Por Eduardo Luis Aguirre
Duelo, reflexión, constatación, corporalidad, certeza, llanto, sosiego, resignación, promesas de reencuentro en un más allá que admite diferentes traducciones. Los ritos mediante los que los seres humanos despidieron a sus muertos siempre tuvieron distintas motivaciones y sentidos a lo largo de la historia. La pandemia nos ha privado también de la intensa intimidad de las exequias, de la ceremonia irrepetible y necesariamente desgarradora del adiós. Esta privación es una de las muchas evidencias que dan cuenta de que el mundo ya es otro, que no habrá una nueva normalidad. Que es mucho más de lo que a priori imaginamos lo que habrá de cambiar cuando se salde la vigencia de la única pandemia que no ha tenido un día después en 2000 años.
La ceremonia del adiós es el título del libro de Simone de Beauvoir para despedir a su gran amor, el filósofo que se fue acompañado por una multitud calculada en 50000 personas. Paradojas de la historia, de la vida y de la peste, las despedidas a nuestros muertos desbordan de una cruenta fugacidad, en la que resulta imposible la ceremonia de la despedida y la evocación del que ha de faltarnos para siempre. Las muertes y lo que a las mismas sobreviene asumen una macabra cercanía con la desaparición, en la casi imposible constatación de la materialidad corpórea. En América Latina, donde nuestros hermanos los indios acuñaban creencias donde el alma y el cuerpo eran un todo unitario, a diferencia del idealismo nordeuropeo (particularmente a partir del pensamiento cartesiano y la influencia previa de la cristiandad) y en concordancia con la significación que el cuerpo, el alma y la sangre tenían para las civilizaciones semitas, la nueva realidad incorpora una nueva desazón. Esa angustia habrá de dejar marcas. Marcas profundas, quizás ni siquiera comparables a las que siguieron a las cuatro anteriores grandes pandemias que sufrió la humanidad. No voy a analizar el porqué de esta afirmación, por razones elementales de espacio. Solamente ensayar el ejercicio humanitario de entender las desafiliaciones, como las denominaba Robert Castel, que preceden a las muertes, cuando las mismas se tratan de personas adultas mayores. De los viejo, para ser más claros, que en el primer momento de la peste aparecen como uno de los grupos más vulnerables frente a la catástrofe.
La desafiliación es la antesala sufriente del dolor de la muerte. Es la desafiliación que los viejos sufren de parte de las instituciones en las que han trabajado, vivido, militado, enseñado, convivido a lo largo de tantos y tantos años.

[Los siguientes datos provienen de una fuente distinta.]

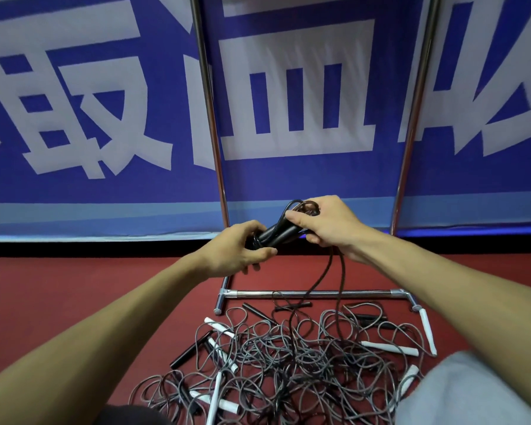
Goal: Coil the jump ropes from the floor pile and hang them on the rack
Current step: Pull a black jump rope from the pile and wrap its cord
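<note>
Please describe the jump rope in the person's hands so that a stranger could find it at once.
Find the blue banner with the chrome rack before it. Between the rack's posts, the left hand and right hand grip a black rope by its paired handles. It alone is off the floor; its cord trails down into the pile.

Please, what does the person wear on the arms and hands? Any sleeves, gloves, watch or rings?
Nothing that shows. The left forearm and right forearm are bare to the picture's edge, with no sleeve. The left hand and right hand have no gloves, and I see no watch, band or ring.
</note>
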`<control>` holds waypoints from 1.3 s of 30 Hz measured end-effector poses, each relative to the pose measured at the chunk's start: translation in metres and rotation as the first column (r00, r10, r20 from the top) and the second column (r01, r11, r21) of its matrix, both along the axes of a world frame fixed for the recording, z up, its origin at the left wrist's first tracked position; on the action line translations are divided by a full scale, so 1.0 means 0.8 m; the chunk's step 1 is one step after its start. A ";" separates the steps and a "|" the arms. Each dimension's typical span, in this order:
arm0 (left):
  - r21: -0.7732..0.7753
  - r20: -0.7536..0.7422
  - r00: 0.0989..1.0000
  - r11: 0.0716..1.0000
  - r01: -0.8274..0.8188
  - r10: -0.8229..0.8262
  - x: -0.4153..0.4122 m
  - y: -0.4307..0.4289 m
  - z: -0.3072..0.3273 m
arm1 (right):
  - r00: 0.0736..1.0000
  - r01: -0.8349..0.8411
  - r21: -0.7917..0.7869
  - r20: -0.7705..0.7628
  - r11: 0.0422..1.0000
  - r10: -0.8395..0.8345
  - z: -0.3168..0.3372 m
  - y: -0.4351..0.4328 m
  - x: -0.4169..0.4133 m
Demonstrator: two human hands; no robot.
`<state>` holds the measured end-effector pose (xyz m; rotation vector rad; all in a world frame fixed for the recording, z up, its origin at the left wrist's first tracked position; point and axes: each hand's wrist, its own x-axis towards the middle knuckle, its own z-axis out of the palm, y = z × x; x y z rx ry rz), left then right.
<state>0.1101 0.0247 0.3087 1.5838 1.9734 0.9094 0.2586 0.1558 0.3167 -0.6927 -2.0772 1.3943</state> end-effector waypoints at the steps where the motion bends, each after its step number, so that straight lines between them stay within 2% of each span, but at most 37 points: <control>1: -0.019 -0.026 1.000 1.000 -0.001 0.000 0.002 0.001 0.000 | 1.000 -0.009 -0.003 -0.005 1.000 0.009 0.001 0.001 0.001; 3: -0.037 -0.029 1.000 0.999 0.004 -0.005 0.005 0.000 0.001 | 1.000 -0.029 -0.018 -0.008 0.999 0.029 0.000 0.004 0.004; 5: -0.011 0.069 0.998 1.000 -0.007 0.008 0.003 -0.002 0.004 | 0.997 -0.076 -0.075 0.001 0.994 0.076 -0.001 0.007 0.009; 7: 0.044 0.156 0.987 0.998 -0.047 0.040 -0.003 -0.001 0.006 | 0.981 -0.151 -0.061 0.112 0.987 0.157 -0.003 0.009 0.015; 9: 0.069 0.177 0.982 0.995 -0.078 0.065 -0.009 0.000 0.006 | 0.894 -0.288 0.079 0.380 0.954 0.238 -0.007 0.005 0.019; 11: 0.044 0.166 0.982 0.995 -0.094 0.086 -0.013 0.001 0.003 | 0.749 -0.430 0.101 0.596 0.897 0.291 -0.011 -0.001 0.017; 13: 0.003 0.122 0.982 0.989 -0.149 0.147 -0.022 0.000 -0.004 | 0.653 -0.473 0.038 0.685 0.880 0.321 -0.010 -0.005 0.016; 14: -0.013 0.063 0.982 0.984 -0.180 0.181 -0.029 -0.002 -0.008 | 0.637 -0.483 0.038 0.701 0.875 0.321 -0.007 -0.008 0.016; 16: -0.062 -0.213 0.960 0.978 -0.200 0.183 -0.043 -0.005 -0.017 | 0.656 -0.528 0.149 0.697 0.836 0.290 0.000 -0.013 0.013; 18: -0.121 -0.453 0.884 0.975 -0.188 0.114 -0.051 -0.007 -0.024 | 0.676 -0.612 0.353 0.698 0.708 0.237 0.007 -0.023 0.005; 20: -0.171 -0.513 0.857 0.974 -0.152 0.044 -0.050 -0.008 -0.027 | 0.713 -0.643 0.521 0.676 0.561 0.189 0.010 -0.036 -0.003; 23: -0.264 -0.483 0.865 0.964 0.005 -0.137 -0.032 -0.007 -0.023 | 0.810 -0.548 0.665 0.572 0.507 0.126 0.011 -0.043 -0.004; 26: -0.299 -0.467 0.835 0.941 0.159 -0.290 -0.012 -0.002 -0.023 | 0.895 -0.378 0.703 0.443 0.603 0.045 0.009 -0.027 -0.001; 29: -0.265 -0.481 0.817 0.941 0.209 -0.317 0.010 0.003 -0.016 | 0.948 -0.204 0.641 0.319 0.740 -0.014 0.001 0.002 0.003; 31: -0.209 -0.449 0.840 0.950 0.233 -0.305 0.023 0.004 -0.007 | 0.963 -0.121 0.581 0.266 0.805 -0.048 -0.001 0.015 0.010; 36: -0.173 -0.217 0.935 0.954 0.247 -0.281 0.037 0.000 0.004 | 0.959 0.008 0.461 0.249 0.888 -0.137 -0.004 0.024 0.019; 39: -0.147 0.037 0.960 0.949 0.279 -0.277 0.038 -0.005 0.012 | 0.971 -0.026 0.203 0.238 0.979 -0.023 -0.007 0.030 0.025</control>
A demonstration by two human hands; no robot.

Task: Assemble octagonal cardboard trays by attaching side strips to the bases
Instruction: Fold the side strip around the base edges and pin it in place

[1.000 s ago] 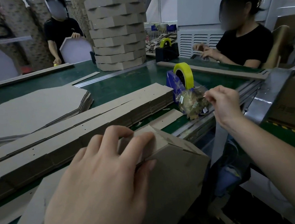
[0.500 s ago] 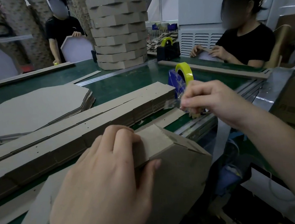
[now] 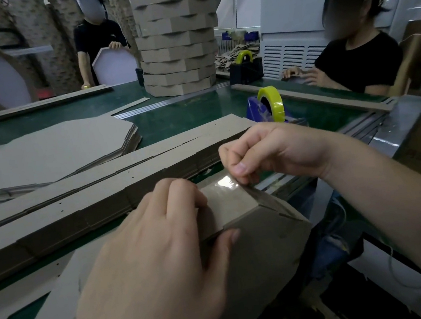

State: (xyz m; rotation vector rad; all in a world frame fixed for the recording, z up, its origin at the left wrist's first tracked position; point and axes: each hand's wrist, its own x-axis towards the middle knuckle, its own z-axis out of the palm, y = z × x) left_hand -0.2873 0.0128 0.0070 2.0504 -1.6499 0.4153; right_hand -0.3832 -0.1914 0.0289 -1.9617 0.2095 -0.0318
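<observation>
A half-built brown cardboard tray [image 3: 264, 243] stands tilted at the near table edge. My left hand [image 3: 153, 262] grips its folded side strip [image 3: 226, 205], fingers on top and thumb on the outer face. My right hand [image 3: 265, 151] pinches a piece of clear tape [image 3: 227, 184] and holds it down on the strip's corner joint. Behind them lie long stacks of flat side strips [image 3: 99, 185] and a pile of flat octagonal bases [image 3: 54, 151].
A blue tape dispenser with a yellow roll [image 3: 269, 105] stands right of the strips on the green table [image 3: 186, 111]. A tall stack of finished trays [image 3: 176, 37] rises at the back. A seated person [image 3: 360, 57] works at right; two others stand at the far left.
My right hand came back from the tape dispenser with a piece of clear tape and brought it down onto the tray's corner. My left hand kept its hold on the strip.
</observation>
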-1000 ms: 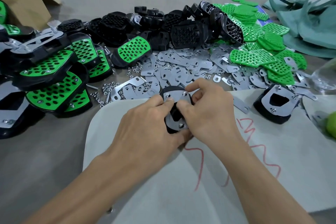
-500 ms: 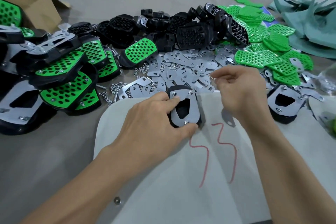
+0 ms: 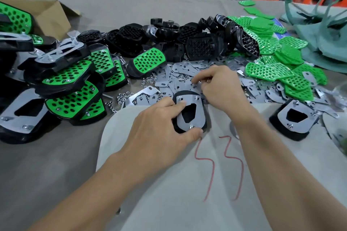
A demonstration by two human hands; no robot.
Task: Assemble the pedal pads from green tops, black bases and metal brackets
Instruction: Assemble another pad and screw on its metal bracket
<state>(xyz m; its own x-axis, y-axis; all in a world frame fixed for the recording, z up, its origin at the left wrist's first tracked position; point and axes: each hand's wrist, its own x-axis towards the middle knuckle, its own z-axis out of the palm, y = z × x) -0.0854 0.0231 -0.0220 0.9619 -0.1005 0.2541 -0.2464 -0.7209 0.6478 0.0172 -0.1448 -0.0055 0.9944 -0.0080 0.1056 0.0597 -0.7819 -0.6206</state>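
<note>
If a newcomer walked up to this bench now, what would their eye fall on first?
Probably the bright green: finished pads stacked on the left and loose green tops heaped on the right. At the centre, the left hand holds an upturned pad, its metal bracket facing up, while the right hand has curled fingers in the loose brackets just behind it.

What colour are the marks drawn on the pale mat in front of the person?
The marks are red; the head view, the only one, shows them clearly.
</note>
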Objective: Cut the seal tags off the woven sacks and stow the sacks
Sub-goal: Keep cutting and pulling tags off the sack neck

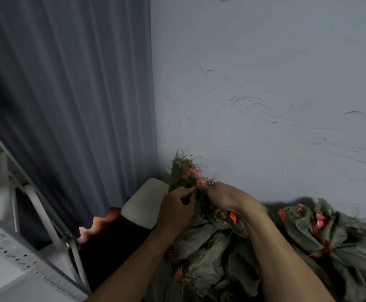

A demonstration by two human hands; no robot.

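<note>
**Both Hands at the Frayed Mouth of a Sack in a Dim Corner**

The room was dim. A pale wall (264,83), scuffed with dark scrapes, filled the right side, and a grey pleated curtain (68,83) hung down the left, meeting the wall at a corner. A white metal rack (36,203) with punched holes slanted across the lower left. A pale padded seat (144,203) stood in the corner between curtain and wall, with an orange glow (103,221) showing just under the curtain's hem.

The green woven sack (181,173) was held upright in front of the corner, its frayed mouth uppermost, with red tags (201,182) tied along that edge. The left hand (176,211) had its fingers curled and its thumb and forefinger pinched on the sack's mouth just beside a tag; something thin and dark showed between its fingers, too blurred to name. The right hand (225,199) gripped the sack's gathered neck from the other side, knuckles up, touching the same tagged edge.

Below the hands lay a pile of sacks (210,247), crumpled, with more red tags among the folds. A second heap (341,236) lay against the wall at the right, apart from the first, and it too bore red tags.
</note>
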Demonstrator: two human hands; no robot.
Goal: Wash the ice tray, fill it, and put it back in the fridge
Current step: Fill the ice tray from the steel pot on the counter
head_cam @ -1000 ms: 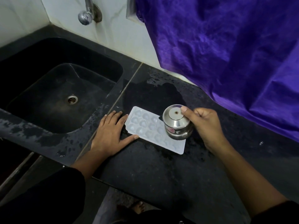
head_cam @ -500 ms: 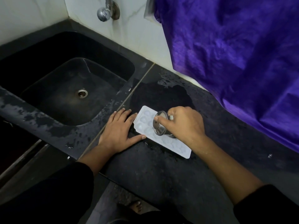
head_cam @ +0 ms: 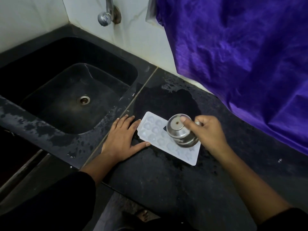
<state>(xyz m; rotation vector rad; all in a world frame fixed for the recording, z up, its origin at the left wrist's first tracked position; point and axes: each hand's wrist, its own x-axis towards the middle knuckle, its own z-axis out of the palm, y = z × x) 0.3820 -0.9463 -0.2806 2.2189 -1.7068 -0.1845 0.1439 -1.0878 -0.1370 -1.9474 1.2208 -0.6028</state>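
Note:
A white ice tray [head_cam: 154,130] with round cells lies flat on the wet black counter [head_cam: 166,180], just right of the sink. My left hand [head_cam: 122,141] rests flat on the counter, its fingers and thumb touching the tray's left end. My right hand [head_cam: 207,132] grips a small steel pot [head_cam: 180,130], tipped on its side over the middle of the tray with its base turned toward me. Part of the tray is hidden under the pot.
A black sink [head_cam: 70,94] with a round drain [head_cam: 84,100] fills the left side. A chrome tap [head_cam: 106,14] sticks out of the white wall above it. A purple cloth [head_cam: 241,55] hangs over the counter's back right. The counter's front edge runs near my body.
The steel pot was tipped far over the tray's left cells half a second ago; now it is back over the tray's middle with its base toward me. My left hand stayed put.

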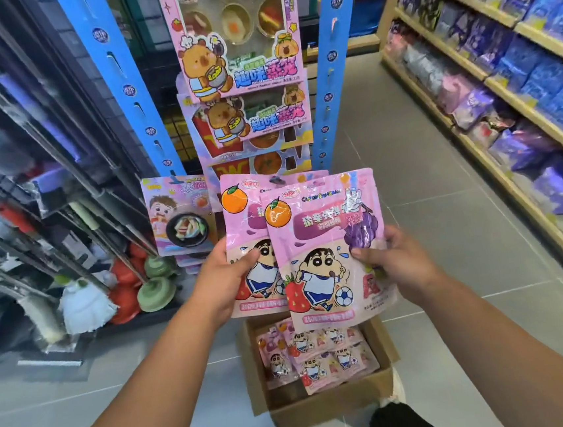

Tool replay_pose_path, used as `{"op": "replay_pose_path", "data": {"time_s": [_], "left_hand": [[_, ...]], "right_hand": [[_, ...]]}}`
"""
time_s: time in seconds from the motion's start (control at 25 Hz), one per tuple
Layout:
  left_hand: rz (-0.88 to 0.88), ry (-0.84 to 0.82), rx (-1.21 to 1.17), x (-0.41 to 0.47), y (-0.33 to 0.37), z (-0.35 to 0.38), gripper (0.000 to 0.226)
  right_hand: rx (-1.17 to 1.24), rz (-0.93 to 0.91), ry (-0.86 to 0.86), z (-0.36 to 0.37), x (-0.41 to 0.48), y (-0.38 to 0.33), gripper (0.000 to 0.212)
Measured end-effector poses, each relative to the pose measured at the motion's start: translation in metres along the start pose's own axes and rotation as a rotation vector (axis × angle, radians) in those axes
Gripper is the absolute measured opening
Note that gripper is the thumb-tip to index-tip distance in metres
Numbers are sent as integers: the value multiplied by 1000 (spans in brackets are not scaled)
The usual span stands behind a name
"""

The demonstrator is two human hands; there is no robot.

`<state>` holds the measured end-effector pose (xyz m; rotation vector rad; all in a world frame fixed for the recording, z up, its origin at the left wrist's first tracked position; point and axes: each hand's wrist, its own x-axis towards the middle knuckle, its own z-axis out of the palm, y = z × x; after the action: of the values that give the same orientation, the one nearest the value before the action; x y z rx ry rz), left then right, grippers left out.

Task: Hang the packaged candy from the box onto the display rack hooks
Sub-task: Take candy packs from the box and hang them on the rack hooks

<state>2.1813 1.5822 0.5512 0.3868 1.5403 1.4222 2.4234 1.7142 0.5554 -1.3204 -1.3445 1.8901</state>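
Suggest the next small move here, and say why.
Probably raise the front candy pack, pinched by the right hand, toward the display rack to find a free hook: the left hand holds the rear candy pack, so neither hand can take more from the cardboard box.

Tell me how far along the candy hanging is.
Done: no matching pack shows on the rack. In hand: the left hand holds the rear pack, the right hand the front pack. Left: hang both, then the packs lying in the box.
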Motion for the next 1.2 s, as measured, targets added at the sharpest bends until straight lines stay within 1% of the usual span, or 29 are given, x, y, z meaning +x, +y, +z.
{"op": "replay_pose_path", "data": {"time_s": [0.16, 0.36, 0.48, 0.6, 0.72, 0.84, 0.96, 1.2], "left_hand": [[-73, 112, -25, 14, -19, 31, 38], [-164, 263, 14, 30, -62, 68, 42], [-217, 354, 32, 40, -97, 78, 43], [-250, 395, 103, 52, -129, 80, 36], [-267, 398, 196, 71, -160, 77, 33], [-287, 405, 251, 94, -197, 69, 37], [-294, 421, 239, 117, -230, 59, 40], [-289, 470, 248, 170, -298, 43, 40]], "right_hand": [[-31, 74, -44, -46, 39, 4, 38], [-107, 152, -111, -103, 97, 15, 31], [-161, 206, -108, -134, 135, 36, 32], [-231, 254, -90, -154, 172, 67, 31], [-296, 264, -84, -159, 204, 102, 30], [-348, 252, -78, -155, 235, 142, 32], [-377, 232, -90, -153, 265, 182, 35], [-408, 164, -103, -143, 319, 255, 34]]}}
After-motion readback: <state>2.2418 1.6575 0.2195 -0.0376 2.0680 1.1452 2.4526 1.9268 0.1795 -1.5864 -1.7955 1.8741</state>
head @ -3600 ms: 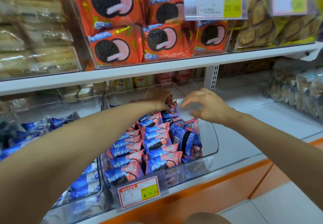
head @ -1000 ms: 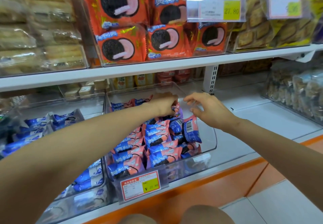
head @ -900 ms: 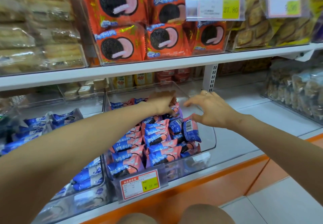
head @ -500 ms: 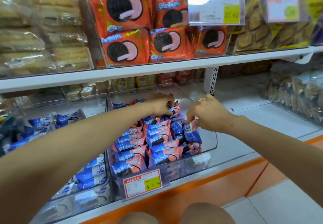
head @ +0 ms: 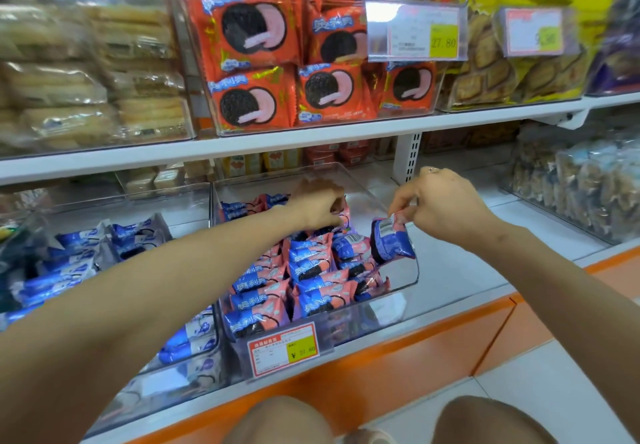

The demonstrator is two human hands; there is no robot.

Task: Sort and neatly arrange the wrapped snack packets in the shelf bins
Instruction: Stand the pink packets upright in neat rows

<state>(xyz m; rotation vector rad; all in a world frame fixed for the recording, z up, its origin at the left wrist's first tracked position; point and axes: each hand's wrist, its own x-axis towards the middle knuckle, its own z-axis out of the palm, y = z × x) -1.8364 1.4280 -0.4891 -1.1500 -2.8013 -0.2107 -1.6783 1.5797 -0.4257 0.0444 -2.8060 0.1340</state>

Desde la familia hasta el trabajo, el gran articulador de nuestras vidas cotidianas. La pandemia llega, ocasiona estas consecuencias letales y, entre los ancianos, la enfermedad se entronca con una dinámica de desafiliación. Afecta a los que están fuera de distintas microfísicas a las que dejaron de pertenecer solamente por el mero transcurso de los años. Está claro que el covid ha segado vidas jóvenes. Pero aquí quiero detenerme a pensar sobre la vejez. Y detenerme implica pensar cuáles son las características del sujeto atravesado por el neoliberalismo con el que deben vivir nuetros viejos. Esta nueva clase de sujeto colonizado, individualista, meritocrático, pragmático, apolítico, indiferente, que reproduce, por acción u omisión, la ignominia del desecho de los antiguos. La pandemia nos ha enseñado a naturalizar las pérdidas. Ha delimitado un nuevo retroceso de la condición humana. Nos ha mostrado tan sólo un indicio de cómo seremos después del desastre. Desaprovechar la interioridad, la humanidad y el pensamiento en medio de una contingencia jamás habría ocurrido entre nuestros pueblos originarios. La falta de legados éticos del neoliberalismo promueve "existencias precarias" (Jorge Alemán dixit) que alcanzan en su indigencia el sentir y el pensar. Entre la autoayuda, la necesidad de ganar la calle cualquiera sea el motivo, la compulsión de no poder ensayar renuncia alguna, de respetar las medidas de cuidado, de clausurar los diálogos trascendentes con las y los abuelos y detener esa carrera sin destino que desatan las lógicas del tercer milenio afianzan, un poco más, la alarma por el porvenir de la especie.